Our time clocks keep getting lost

26 02 2008

One of my clients uses time clocks (for its payroll system) at several of their larger facilities. A large portion of their staff use these time clocks when entering and leaving work. This data is tied into their payroll system, which uses CyberShift™ as their workforce management software. On several occasions, they ‘lost’ one or more of the time clocks, where the server could no longer see the time clock. They were working with the CyberShift™ technical support staff, which was not able to come up with a ‘fix’. They called me with the expectation of determining why this was happening.

Identifying the problem

Since this was not an everyday occurrence, I asked the client to call me in when it happened again to begin the analysis.
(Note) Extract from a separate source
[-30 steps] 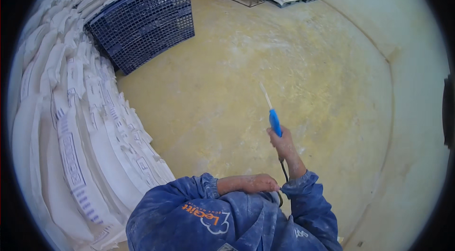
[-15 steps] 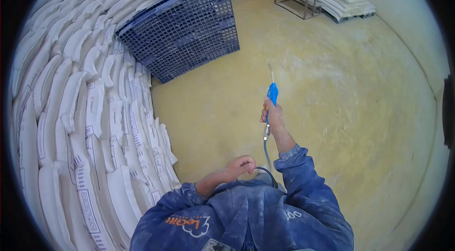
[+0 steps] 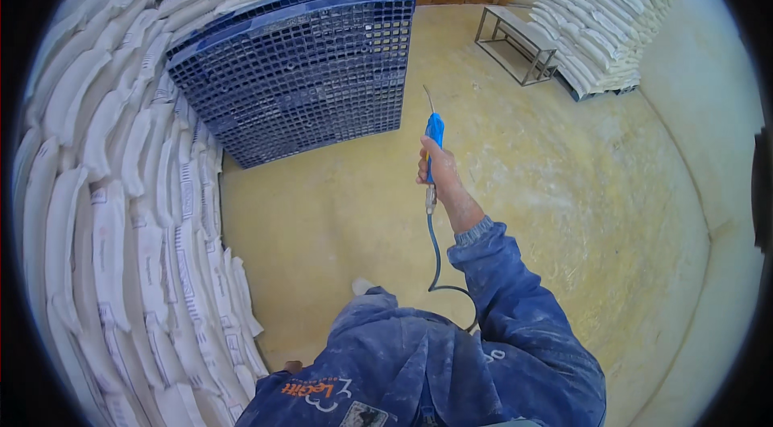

Upon arrival, I learned that they had lost connections to all time clocks at a specific site. I went to their main site where the computer room housed the system server, to verify if the server could connect to the time clocks from there. I viewed several connection attempts, but I did not view any data coming from the time clocks in question. After this, we went to the site where the time clocks resided and connected the packet analyzer. This time, we could see the time clocks receive data from the server, and send data back to the server. However, each data stream was abrupt, and new TCP sessions were initiated for each request coming in from the server.

So, both the server and the time clocks were sending data to each other, but only the data from the server was actually getting to the time clocks. The data being sent by the time clocks was not getting to the server.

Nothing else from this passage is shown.